In January 2021, our partner Incyte announced that FDA had accepted for Priority Review its Biologics License Application (BLA) for retifanlimab in patients with pretreated advanced squamous cell anal cancer (SCAC), with a PDUFA date of July 25, 2021.
Autoimmune Diseases

Efgartigimod

Efgartigimod is an antibody fragment designed to reduce disease-causing immunoglobulin G (IgG) antibodies and block the IgG recycling process. Efgartigimod binds to the neonatal Fc receptor (FcRn), which is widely expressed throughout the body and plays a central role in rescuing IgG antibodies from degradation.

Anticipated 2021 Zai Milestones

Discuss with the NMPA the potential accelerated regulatory pathway for efgartigimod in generalized myasthenia gravis (gMG).

Continue to explore and advance additional indications in coordination with argenx.
Anticipated 2021 Partner Milestones

Potential FDA approval and global commercial launch of efgartigimod for the treatment of patients with gMG.

Continue enrollment of the registrational ADHERE trial in chronic inflammatory demyelinating polyneuropathy (CIDP).

Initiate clinical trials in fifth and sixth indications.
Infectious Disease

NUZYRA (Omadacycline)

NUZYRA is a once-daily oral and intravenous antibiotic for the treatment of adults with CABP and ABSSSI.

Anticipated 2021 Zai Milestone

Potential NMPA approval and commercial launch of NUZYRA for the treatment of CABP and ABSSSI.
Sulbactam-Durlobactam (SUL-DUR)

Sulbactam-Durlobactam is a beta-lactam/beta-lactamase inhibitor combination that provides unique activity against Acinetobacter organisms, including carbapenem-resistant strains.

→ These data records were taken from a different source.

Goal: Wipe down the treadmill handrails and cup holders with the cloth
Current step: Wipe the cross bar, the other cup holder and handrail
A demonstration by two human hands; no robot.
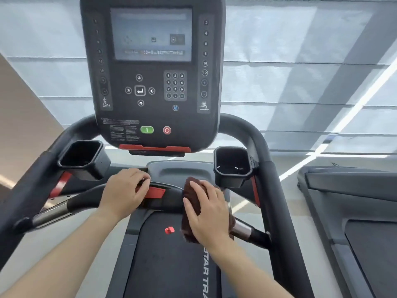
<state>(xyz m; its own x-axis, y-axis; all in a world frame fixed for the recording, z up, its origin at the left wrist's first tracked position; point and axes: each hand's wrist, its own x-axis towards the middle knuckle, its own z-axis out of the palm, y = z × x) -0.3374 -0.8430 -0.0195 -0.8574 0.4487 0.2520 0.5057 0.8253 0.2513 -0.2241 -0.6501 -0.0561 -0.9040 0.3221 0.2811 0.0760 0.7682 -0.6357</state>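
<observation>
A dark brown cloth (pixel 191 196) is draped over the right half of the black front handrail (pixel 86 197). My right hand (pixel 209 214) presses flat on the cloth and grips it around the bar. Left of the red strip on that bar, my left hand (pixel 124 191) rests curled over the handrail. Two black cup holders stand behind the bar: the left cup holder (pixel 80 157) and the right cup holder (pixel 233 166). Long side handrails (pixel 272 179) run down both sides.
The treadmill console (pixel 152 67) with screen, keypad, green and red buttons rises straight ahead. A red safety clip (pixel 169 230) lies on the belt (pixel 167 265) below. A second treadmill (pixel 352 211) stands to the right. Window blinds fill the background.
</observation>
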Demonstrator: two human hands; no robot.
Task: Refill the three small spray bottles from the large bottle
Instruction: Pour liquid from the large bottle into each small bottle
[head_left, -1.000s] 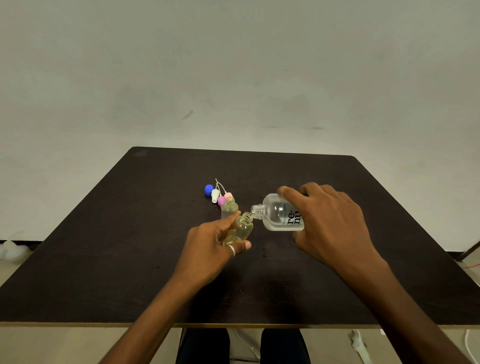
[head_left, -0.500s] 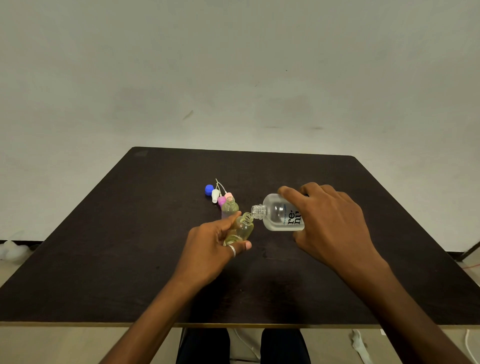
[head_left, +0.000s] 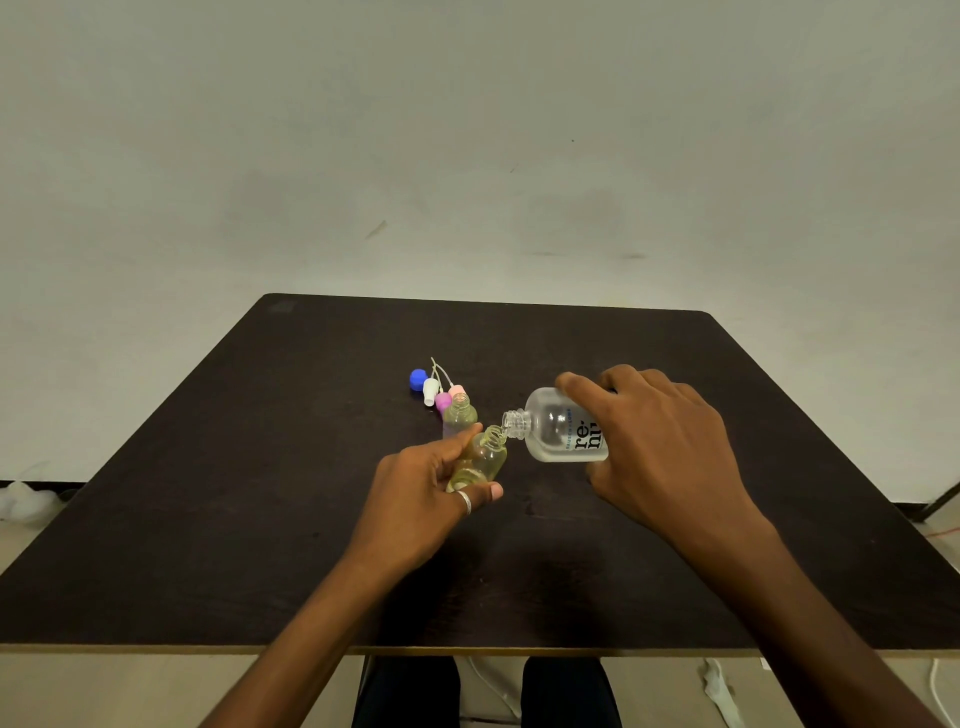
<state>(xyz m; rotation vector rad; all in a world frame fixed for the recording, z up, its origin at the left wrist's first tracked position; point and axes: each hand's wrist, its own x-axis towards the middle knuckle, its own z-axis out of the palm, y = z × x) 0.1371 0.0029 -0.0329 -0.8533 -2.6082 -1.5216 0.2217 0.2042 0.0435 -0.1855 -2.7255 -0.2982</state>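
Observation:
My right hand (head_left: 660, 441) grips the large clear bottle (head_left: 563, 434), tipped on its side with its open neck pointing left. Its mouth meets the threaded neck of a small yellowish spray bottle (head_left: 485, 457), which my left hand (head_left: 426, 493) holds tilted toward it. A second small open bottle (head_left: 460, 413) stands upright just behind my left thumb. A third small bottle is partly hidden by my left hand's fingers, with only its base showing.
Behind the bottles on the dark table (head_left: 260, 467) lie a blue cap (head_left: 418, 378), a white spray head (head_left: 430, 391) with its tube, a purple one (head_left: 443, 401) and a pink one (head_left: 456, 389). A pale wall rises beyond the table's far edge.
Both hands keep nearly the same pose. The small bottle in my left hand has tilted a little more toward the large bottle's mouth.

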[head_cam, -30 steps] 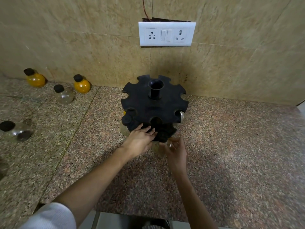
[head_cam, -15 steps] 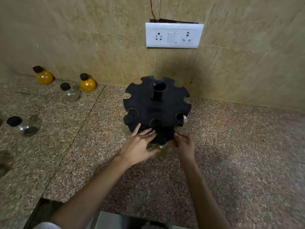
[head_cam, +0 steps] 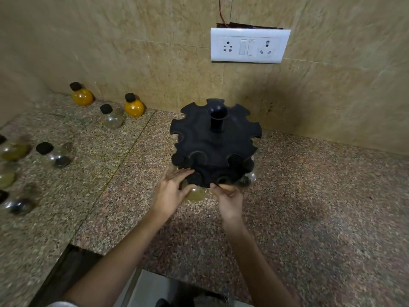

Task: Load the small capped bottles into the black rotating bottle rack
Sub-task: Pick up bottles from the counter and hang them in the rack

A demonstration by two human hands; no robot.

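Note:
The black rotating bottle rack [head_cam: 215, 149] stands on the granite counter near the wall. A small bottle with pale yellow contents [head_cam: 196, 194] hangs in a lower slot at the rack's front. My left hand [head_cam: 173, 190] lies with spread fingers against the lower tier, its thumb beside that bottle. My right hand [head_cam: 228, 197] pinches the lower rim with its fingertips, just right of the bottle. One capped bottle [head_cam: 178, 159] sits in a slot on the left side and a clear one [head_cam: 249, 178] hangs on the right. Loose bottles stand at the left.
Two orange bottles [head_cam: 82, 96] [head_cam: 134, 106] and a clear one [head_cam: 111, 117] stand by the wall at the left. Several more bottles [head_cam: 54, 154] lie along the left edge. A white socket panel [head_cam: 250, 45] is on the wall. The counter's front edge [head_cam: 106, 251] steps back below my left arm.
My right hand left the bottle's underside and rose to the rack's lower rim. My left hand slid down against the lower tier. The view shifted, so more loose bottles show at the left.

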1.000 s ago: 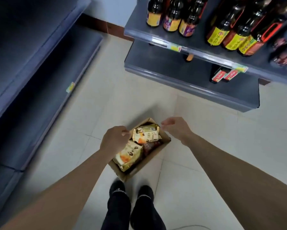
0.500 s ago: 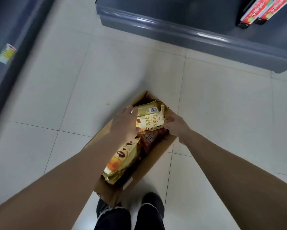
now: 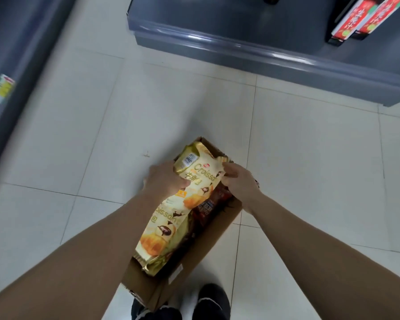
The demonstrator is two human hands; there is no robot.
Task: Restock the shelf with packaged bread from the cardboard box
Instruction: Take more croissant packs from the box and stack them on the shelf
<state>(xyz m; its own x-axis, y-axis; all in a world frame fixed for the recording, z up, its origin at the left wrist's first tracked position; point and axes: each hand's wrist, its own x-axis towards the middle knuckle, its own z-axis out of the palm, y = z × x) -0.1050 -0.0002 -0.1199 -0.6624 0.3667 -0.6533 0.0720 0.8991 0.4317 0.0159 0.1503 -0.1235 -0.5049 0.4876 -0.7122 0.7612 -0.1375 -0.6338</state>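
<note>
An open cardboard box lies on the tiled floor in front of my feet. It holds yellow croissant bread packs and a dark red pack. My left hand grips the left edge of the top croissant pack, tilted up at the box's far end. My right hand pinches the same pack's right edge. A second yellow croissant pack lies lengthwise below it in the box.
A dark grey low shelf runs across the top right, with red packets at its right end. Another grey shelf with a price label runs along the left. My dark shoes stand at the box's near end.
Both hands came down from above the box and closed on the top croissant pack, which is now raised slightly at the far end. The camera tilted down toward the floor.
</note>
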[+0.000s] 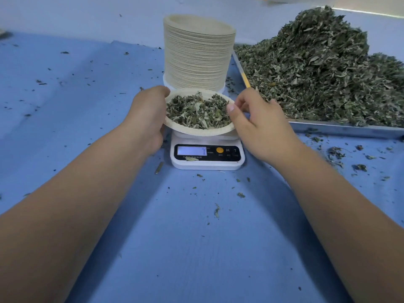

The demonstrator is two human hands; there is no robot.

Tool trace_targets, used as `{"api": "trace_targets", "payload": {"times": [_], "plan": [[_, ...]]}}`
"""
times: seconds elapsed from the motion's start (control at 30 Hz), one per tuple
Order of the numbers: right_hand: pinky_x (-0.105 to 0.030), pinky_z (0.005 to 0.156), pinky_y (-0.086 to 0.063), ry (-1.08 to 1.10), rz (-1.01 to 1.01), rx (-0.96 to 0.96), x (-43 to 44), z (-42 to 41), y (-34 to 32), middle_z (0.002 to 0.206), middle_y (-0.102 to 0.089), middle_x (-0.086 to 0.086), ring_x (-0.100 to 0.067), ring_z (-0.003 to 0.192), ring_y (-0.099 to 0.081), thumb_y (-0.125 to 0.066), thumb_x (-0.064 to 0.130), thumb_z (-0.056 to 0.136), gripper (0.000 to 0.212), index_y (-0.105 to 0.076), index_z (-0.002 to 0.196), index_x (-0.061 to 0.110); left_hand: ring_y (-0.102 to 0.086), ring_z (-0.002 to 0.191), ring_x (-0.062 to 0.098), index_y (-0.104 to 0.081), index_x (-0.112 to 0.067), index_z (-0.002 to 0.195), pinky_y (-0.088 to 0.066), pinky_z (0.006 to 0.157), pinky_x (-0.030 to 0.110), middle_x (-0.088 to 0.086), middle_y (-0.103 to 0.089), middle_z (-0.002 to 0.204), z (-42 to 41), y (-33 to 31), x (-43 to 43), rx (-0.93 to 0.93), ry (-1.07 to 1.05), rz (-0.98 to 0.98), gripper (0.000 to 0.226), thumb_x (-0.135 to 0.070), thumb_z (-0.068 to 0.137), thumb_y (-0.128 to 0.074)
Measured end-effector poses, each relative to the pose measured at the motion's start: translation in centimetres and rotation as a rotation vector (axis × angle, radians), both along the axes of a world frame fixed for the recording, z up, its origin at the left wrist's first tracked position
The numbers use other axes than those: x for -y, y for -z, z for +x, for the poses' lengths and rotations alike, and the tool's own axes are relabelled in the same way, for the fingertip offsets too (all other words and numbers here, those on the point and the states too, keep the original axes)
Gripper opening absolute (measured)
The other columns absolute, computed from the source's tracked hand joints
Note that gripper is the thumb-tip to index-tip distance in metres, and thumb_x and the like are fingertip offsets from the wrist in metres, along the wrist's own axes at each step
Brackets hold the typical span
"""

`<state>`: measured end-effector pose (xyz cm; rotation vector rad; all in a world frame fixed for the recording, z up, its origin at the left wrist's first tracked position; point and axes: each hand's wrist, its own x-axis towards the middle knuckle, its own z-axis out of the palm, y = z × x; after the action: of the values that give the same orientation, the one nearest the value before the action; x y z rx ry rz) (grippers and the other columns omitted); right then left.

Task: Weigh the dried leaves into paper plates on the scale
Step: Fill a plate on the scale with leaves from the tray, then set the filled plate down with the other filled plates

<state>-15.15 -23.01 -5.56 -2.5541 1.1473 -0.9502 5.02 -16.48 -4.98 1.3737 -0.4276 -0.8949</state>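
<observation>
Blue tabletop [196, 237]; loaded paper plate [196, 131] on the scale [206, 162], reading maybe seven; left hand [148, 114] and right hand [255, 123] both pinch its rim; big leaf heap [317, 73] unweighed.

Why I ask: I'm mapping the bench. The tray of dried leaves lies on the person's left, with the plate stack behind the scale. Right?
No: the head view shows the tray on the person's right. The plate stack is behind the scale.
</observation>
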Motion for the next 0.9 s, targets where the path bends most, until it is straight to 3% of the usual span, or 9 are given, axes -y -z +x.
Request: {"api": "trace_targets", "payload": {"times": [0.07,0.1,0.23,0.37,0.53,0.63,0.7,0.8,0.9], "plan": [[-0.035,0.075,-0.033,0.017,-0.002,0.101,-0.9,1.6,-0.5,0.067,-0.055,0.008,-0.011,0.064,-0.052,-0.047,0.040,0.103,0.023,-0.048,0.093,0.019,-0.075,0.090,0.027,-0.068,-0.014,0.096,-0.063,0.086,0.048,0.007,-0.074,0.104,0.6,-0.5,-0.5,-0.116,-0.100,-0.030,0.024,-0.008,0.100,-0.045],[-0.034,0.069,-0.030,0.037,0.003,0.139,-1.5,2.6,-0.9,0.068,-0.055,0.007,-0.011,0.064,-0.052,-0.048,0.041,0.101,0.025,-0.047,0.089,0.019,-0.074,0.093,0.028,-0.068,-0.013,0.099,-0.059,0.092,0.053,0.010,-0.073,0.111,1.0,-0.8,-1.0,-0.160,-0.148,-0.050,0.026,-0.005,0.099,-0.043],[-0.034,0.060,-0.033,0.047,0.108,0.191,-3.6,7.5,-2.9,0.068,-0.050,0.008,-0.012,0.069,-0.050,-0.054,0.049,0.095,0.034,-0.042,0.076,0.024,-0.068,0.084,0.025,-0.068,-0.011,0.108,-0.056,0.095,0.052,0.010,-0.069,0.107,3.5,-1.9,-4.0,-0.202,-0.281,-0.108,0.028,-0.002,0.099,-0.043],[-0.017,0.054,-0.029,-0.153,0.150,0.235,-6.5,12.9,-3.7,0.062,-0.044,0.007,-0.002,0.061,-0.042,-0.046,0.049,0.103,0.044,-0.041,0.069,0.020,-0.068,0.085,0.025,-0.068,-0.011,0.102,-0.057,0.093,0.049,0.010,-0.069,0.103,8.0,-2.8,-9.1,-0.220,-0.387,-0.141,0.027,-0.003,0.099,-0.043],[-0.026,0.054,-0.030,-0.389,0.282,0.147,-11.2,19.8,-3.3,0.054,-0.039,0.006,-0.010,0.056,-0.040,-0.042,0.054,0.103,0.058,-0.064,0.083,0.005,-0.067,0.085,0.026,-0.069,-0.010,0.103,-0.058,0.092,0.047,0.011,-0.067,0.106,14.5,-2.6,-16.0,-0.204,-0.533,-0.132,0.027,-0.003,0.098,-0.043],[-0.018,0.050,-0.031,-0.507,0.421,0.098,-14.2,23.9,-2.8,0.050,-0.046,0.014,-0.002,0.051,-0.044,-0.043,0.055,0.102,0.055,-0.070,0.082,0.012,-0.068,0.084,0.026,-0.070,-0.012,0.111,-0.057,0.092,0.048,0.010,-0.067,0.113,18.4,-2.3,-20.4,-0.182,-0.631,-0.104,0.028,-0.006,0.099,-0.045],[-0.014,0.061,-0.038,-0.597,0.500,0.054,-15.8,26.5,-2.9,0.068,-0.064,0.026,0.007,0.065,-0.056,-0.049,0.049,0.098,0.038,-0.073,0.079,0.026,-0.071,0.095,0.030,-0.071,-0.012,0.108,-0.057,0.097,0.052,0.012,-0.068,0.120,20.9,-2.0,-23.2,-0.163,-0.693,-0.105,0.028,-0.007,0.099,-0.045],[-0.030,0.086,-0.050,-0.729,0.550,-0.110,-18.0,30.1,-2.7,0.102,-0.071,0.013,-0.004,0.099,-0.062,-0.052,0.048,0.076,0.032,-0.075,0.091,0.031,-0.071,0.108,0.033,-0.073,-0.014,0.103,-0.057,0.096,0.056,0.014,-0.070,0.120,24.4,-1.6,-27.1,-0.131,-0.759,-0.071,0.028,-0.008,0.097,-0.047],[-0.016,0.080,-0.045,-0.808,0.438,-0.241,-20.1,33.6,-1.6,0.111,-0.066,0.021,0.005,0.098,-0.060,-0.067,0.057,0.076,0.027,-0.070,0.098,0.043,-0.071,0.109,0.034,-0.074,-0.013,0.102,-0.058,0.094,0.057,0.014,-0.072,0.116,27.7,-0.8,-30.2,-0.110,-0.821,-0.039,0.027,-0.006,0.093,-0.050]]}}
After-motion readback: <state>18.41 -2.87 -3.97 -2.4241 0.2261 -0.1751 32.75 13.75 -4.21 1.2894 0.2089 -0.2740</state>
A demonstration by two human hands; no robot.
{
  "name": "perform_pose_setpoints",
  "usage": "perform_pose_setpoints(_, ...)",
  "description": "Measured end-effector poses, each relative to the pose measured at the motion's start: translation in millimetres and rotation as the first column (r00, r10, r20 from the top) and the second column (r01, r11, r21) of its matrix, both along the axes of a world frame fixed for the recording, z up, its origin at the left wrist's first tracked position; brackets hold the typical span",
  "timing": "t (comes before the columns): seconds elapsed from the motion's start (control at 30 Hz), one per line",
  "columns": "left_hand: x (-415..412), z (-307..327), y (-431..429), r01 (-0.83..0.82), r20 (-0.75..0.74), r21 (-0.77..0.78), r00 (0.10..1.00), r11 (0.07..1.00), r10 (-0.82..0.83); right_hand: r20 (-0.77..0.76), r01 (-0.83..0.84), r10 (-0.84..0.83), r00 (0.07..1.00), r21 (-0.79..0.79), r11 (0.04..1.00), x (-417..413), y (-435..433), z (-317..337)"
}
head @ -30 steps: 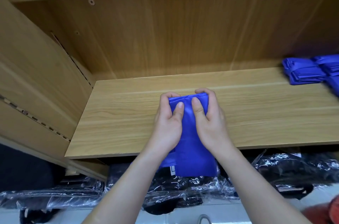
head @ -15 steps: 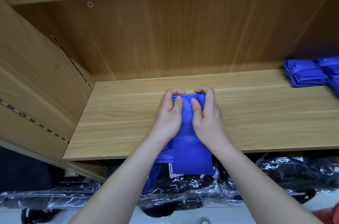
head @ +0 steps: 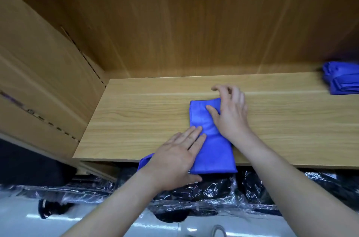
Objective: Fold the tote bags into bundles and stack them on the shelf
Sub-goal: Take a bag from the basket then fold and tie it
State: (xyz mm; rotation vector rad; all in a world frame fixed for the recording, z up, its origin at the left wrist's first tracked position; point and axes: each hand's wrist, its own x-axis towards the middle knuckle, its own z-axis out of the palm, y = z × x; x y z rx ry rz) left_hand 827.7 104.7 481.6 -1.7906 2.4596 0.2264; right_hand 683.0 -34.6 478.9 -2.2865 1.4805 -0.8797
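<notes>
On the shelf (head: 136, 116) the tote bag (head: 203, 118) lies part-folded, near end overhanging. My hands have let go of its far fold: left hand (head: 174, 157) presses flat, right hand (head: 231, 114) rests loose on it. Next fold due, I judge.

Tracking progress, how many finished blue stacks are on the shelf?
1: a blurred blue stack at the far right of the shelf, cut by the frame edge; more may lie beyond.

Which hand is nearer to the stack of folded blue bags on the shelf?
Right. The right hand rests on the tote bag mid-shelf, left of the stack; the left hand is farther left, at the front edge of the shelf.
</notes>
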Motion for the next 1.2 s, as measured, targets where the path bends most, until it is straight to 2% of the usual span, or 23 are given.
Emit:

Anticipated 2021 Zai Milestone

Complete enrollment of patients in Greater China in the global Phase 3 ATTACK trial.
Internal Programs with Global Rights

ZL-2309 (CDC7)

ZL-2309 is an orally active, selective and ATP-competitive cell division cycle 7 (CDC7) kinase inhibitor.

Anticipated 2021 Zai Milestone

Initiate a biomarker-driven POC study in selected tumors.
ZL-1201 (CD47)

ZL-1201 is a humanized, IgG4 monoclonal antibody, engineered to reduce effector function, that specifically targets CD47. Its therapeutic potential will be assessed in both solid tumors and hematological malignancies, in both monotherapy and combination opportunities.

In June 2020, first-in-human dosing was achieved in the Phase 1 study.
ZL-1102 (IL-17)

ZL-1102 is a novel human nanobody targeting IL-17 with high affinity and avidity. Unlike other anti-IL-17 products, ZL-1102 is being developed as a topical treatment for chronic plaque psoriasis (CPP).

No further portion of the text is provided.